In this study, we aimed to analyze genetic variation among the invasion foci of C. erythraeus established in Argentina and their similarity with native and introduced populations in Asia. Therefore, the objectives of this study were (1) to conduct a genetic characterization of the squirrels introduced in Argentina using both mitochondrial and nuclear DNA markers, and (2) to analyze genetic variation among the invasion foci in Argentina in order to corroborate the pathway of invasion as a single introduction event and subsequent translocations into new areas.
Materials and methods
Between February 2007 and June 2010, we obtained tissue samples for DNA analysis of 30 individuals captured in all known invasion foci of C. erythraeus in Argentina: (1) 13 from Luján, Buenos Aires province (34°33'S, 59°07'W), (2) seven from Escobar (34°21'S, 58°48'W), Buenos Aires province, 35 km from Luján, (3) five from Cañada de Gómez (32°48'S, 61°23'W), Santa Fe province, 290 km from Luján, and (4) five from La Cumbrecita (31°53'S, 64°46'W), Córdoba province, 610 km from Luján (Benitez et al. Citation2013) (). Squirrels inhabit rural and urbanized areas where they use highly fragmented woodland patches mainly composed of introduced tree species. In each study site, 30–50 cage traps were set at fixed points 40 m apart on tree branches during four consecutive days. Captured squirrels were anaesthetized subcutaneously using a ketamine-acepromazine mixture, pelage coloration was described, tissue samples from one ear were preserved in 96% ethanol, and individuals were released at the same site of capture.
Figure 1. (a) Location of the area of interest in Argentina (white square) and (b) study areas in the four invasion foci located next to the cities (black dots) of Luján and Escobar in Buenos Aires province, Cañada de Gómez in Santa Fé province, and La Cumbrecita in Córdoba province (lines divide provinces).
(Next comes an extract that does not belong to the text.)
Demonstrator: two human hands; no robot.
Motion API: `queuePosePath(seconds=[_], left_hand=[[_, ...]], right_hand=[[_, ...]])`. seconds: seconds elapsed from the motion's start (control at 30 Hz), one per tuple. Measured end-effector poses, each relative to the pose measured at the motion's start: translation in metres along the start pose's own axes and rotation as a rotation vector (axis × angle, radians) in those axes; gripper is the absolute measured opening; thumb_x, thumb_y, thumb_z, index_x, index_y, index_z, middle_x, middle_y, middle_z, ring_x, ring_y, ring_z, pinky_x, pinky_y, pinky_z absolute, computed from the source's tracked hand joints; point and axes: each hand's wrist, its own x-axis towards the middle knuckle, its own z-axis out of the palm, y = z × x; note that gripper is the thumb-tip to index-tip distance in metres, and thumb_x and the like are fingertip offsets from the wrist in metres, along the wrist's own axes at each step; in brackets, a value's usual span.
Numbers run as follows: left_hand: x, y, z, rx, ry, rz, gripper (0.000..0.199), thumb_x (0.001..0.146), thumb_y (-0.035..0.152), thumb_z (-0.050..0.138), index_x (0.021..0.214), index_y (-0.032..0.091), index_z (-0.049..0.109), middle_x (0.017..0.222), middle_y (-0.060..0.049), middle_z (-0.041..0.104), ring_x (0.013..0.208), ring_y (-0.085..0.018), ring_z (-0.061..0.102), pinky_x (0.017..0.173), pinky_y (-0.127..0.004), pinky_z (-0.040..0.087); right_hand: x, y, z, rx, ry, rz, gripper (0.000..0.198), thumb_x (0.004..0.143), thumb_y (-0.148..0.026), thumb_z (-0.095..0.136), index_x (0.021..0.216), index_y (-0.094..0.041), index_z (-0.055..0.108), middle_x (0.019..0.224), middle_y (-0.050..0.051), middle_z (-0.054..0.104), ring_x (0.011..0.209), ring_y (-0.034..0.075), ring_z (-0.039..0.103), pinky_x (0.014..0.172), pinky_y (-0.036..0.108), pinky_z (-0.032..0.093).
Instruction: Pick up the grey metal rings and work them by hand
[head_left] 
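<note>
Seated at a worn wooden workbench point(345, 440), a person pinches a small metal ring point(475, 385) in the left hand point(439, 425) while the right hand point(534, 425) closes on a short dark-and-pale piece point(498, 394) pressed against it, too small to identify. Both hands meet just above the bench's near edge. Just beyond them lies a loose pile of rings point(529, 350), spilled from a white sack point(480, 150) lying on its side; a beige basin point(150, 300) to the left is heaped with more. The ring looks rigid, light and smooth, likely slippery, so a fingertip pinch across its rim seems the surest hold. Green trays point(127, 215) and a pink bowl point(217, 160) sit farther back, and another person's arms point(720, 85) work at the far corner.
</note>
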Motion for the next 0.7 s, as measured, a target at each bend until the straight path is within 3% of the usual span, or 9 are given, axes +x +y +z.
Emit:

We used the mitochondrial gene cytochrome oxidase c subunit I (COI, 650 bp) and a 500-bp fragment of the control region (D-loop) to compare among individuals from the different invasion foci in Argentina and with Callosciurus sequences available in GenBank, from both their native and introduced ranges. These two molecular markers were chosen for their high intraspecific variability, which allows evaluation of the genetic variation of the squirrels in Argentina. To complement the genetic characterization of these squirrels within the genus Callosciurus, some samples were sequenced using the mitochondrial gene cytochrome b (Cyt b) and the nuclear autosomic locus of the recombination activating gene 1 (RAG1). These markers are less variable than COI and D-loop but useful for phylogenetic approaches, and have been previously used for Callosciurus, allowing the comparison with sequences available in GenBank. DNA was extracted using the salt-extraction protocol (Aljanabi & Martínez Citation1997). D-loop sequences were amplified using the universal primers Thr-L15926: 5´-CAATTCCCCGGTCTTGTAAACC-3´ located in the neighbouring tRNA-pro gene and DL-H16340: 5´-CCTGAAGTAGGAACCAGATG-3´ (Vila et al. Citation1999). The Cyt b gene was amplified using a combination of the primers LMVZ055´-CGAAGCTTGATATGAAAAACCATCGTTG-3´ (Smith & Patton Citation1993) and H15910 5´-GATTTTTGGTTTACAAGACCGAG-3´ (Oshida et al. Citation2000). The COI gene was amplified and sequenced in the Canadian Centre for DNA Barcoding, Biodiversity Institute of Ontario (University of Guelph, Guelph, Ontario) using the cocktail primers described in Ivanova et al. (Citation2007) as part of a collaboration between Consejo Nacional de Investigaciones Científicas y Técnicas, Argentina (CONICET) and International Barcode of Life (IBOL). Finally, the RAG1 gene was amplified using primers designed by Steppan et al. (Citation2004). Thermal profile for all markers are detailed in the Appendix; polymerase chain reaction (PCR) products were examined on 1% agarose gels and both chains (forward and reverse) were automatically sequenced in an ABI3100 sequencer (MACROGEN, Inc. Korea). Chromatograms were edited using the program BIOEDIT 7.0 (Hall Citation1999). The sequences were aligned using Clustal X (Thompson et al. Citation1997).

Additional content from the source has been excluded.